It wasn’t the first youth suicide to hit the community of Bath, but Jamie Dorr had seen enough.

She knew the young man who took his life in the early summer of 2016. Not well, but she knew his face. He was a regular at the Bath Youth Meetinghouse and Skatepark, where Dorr serves as president.

Dorr decided at that point she couldn’t live in a community where something like that was shrugged off or forgotten in a week.

“I just felt compelled to do something,” she said. “I didn’t want to accept that feeling of helplessness.”

Days after the suicide she was making calls, trying to start a conversation. In a few short weeks, she had created the Midcoast Community Alliance, an organization committed to mental health awareness and suicide prevention. More than 25 members, from churches to schools to police agencies, have joined.

The alliance has conducted training for parents, gathered volunteers for “You Matter” events at Bath Middle School and planted yellow tulips, a symbol of hope, at Morse High School. More than anything, it has become a resource to bring the community together around a complex issue.

Dorr said the response was heartening and happened organically but others say different. They say it happened because of her.

“It was Jamie’s leadership, her demeanor and caring approach that really made this,” said Patrick Manuel, the superintendent of RSU 1.

“She brings the heart,” added Melissa Fochesato, director of community health promotion at Brunswick’s Mid Coast Hospital. “It’s rare to have the spark come from within the community.”

Dr. Deborah Hagler, a pediatrician in Brunswick, said she has been focusing on mental health and suicide prevention for years.
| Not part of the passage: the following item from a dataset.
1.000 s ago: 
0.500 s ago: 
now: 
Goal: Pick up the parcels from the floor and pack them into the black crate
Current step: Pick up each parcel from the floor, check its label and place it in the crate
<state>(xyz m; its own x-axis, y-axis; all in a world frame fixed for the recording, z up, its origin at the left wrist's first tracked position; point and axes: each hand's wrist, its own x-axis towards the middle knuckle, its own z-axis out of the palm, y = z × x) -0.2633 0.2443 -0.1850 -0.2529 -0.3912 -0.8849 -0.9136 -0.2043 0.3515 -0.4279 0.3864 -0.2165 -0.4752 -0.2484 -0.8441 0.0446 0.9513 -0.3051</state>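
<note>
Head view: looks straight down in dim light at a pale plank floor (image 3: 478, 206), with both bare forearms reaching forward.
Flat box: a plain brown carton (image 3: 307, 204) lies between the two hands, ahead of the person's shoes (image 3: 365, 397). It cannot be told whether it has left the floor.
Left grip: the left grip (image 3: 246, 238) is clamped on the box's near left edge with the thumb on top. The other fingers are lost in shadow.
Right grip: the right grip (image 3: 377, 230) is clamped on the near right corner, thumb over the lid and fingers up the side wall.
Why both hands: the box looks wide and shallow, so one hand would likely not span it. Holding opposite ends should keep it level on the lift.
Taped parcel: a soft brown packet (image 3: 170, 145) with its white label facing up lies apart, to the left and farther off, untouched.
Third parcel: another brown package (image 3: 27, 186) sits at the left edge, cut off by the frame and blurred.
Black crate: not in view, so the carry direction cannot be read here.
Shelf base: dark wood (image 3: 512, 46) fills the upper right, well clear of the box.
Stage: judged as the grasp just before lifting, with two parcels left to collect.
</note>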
“To see someone on the ground, embedded in the community, talking about these things – that’s what can have an impact,” Hagler said.

This year, when officials were soliciting nominations for Bath’s annual citizen of the year award, nine people nominated Dorr. That’s unheard of, Assistant City Manager Marc Meyers said.

“I think we have a community spirit here in Bath but sometimes, when you’re addressing a particular issue, someone has to be at the head of the table,” Meyers said. “Jamie has taken that on.”

Dorr, a web designer and mother of two teenage boys, has lived in Bath her whole life. She’s proud of the work she’s done with the Midcoast Community Alliance but deflects praise.

“It’s so easy to say I’m too busy,” she said.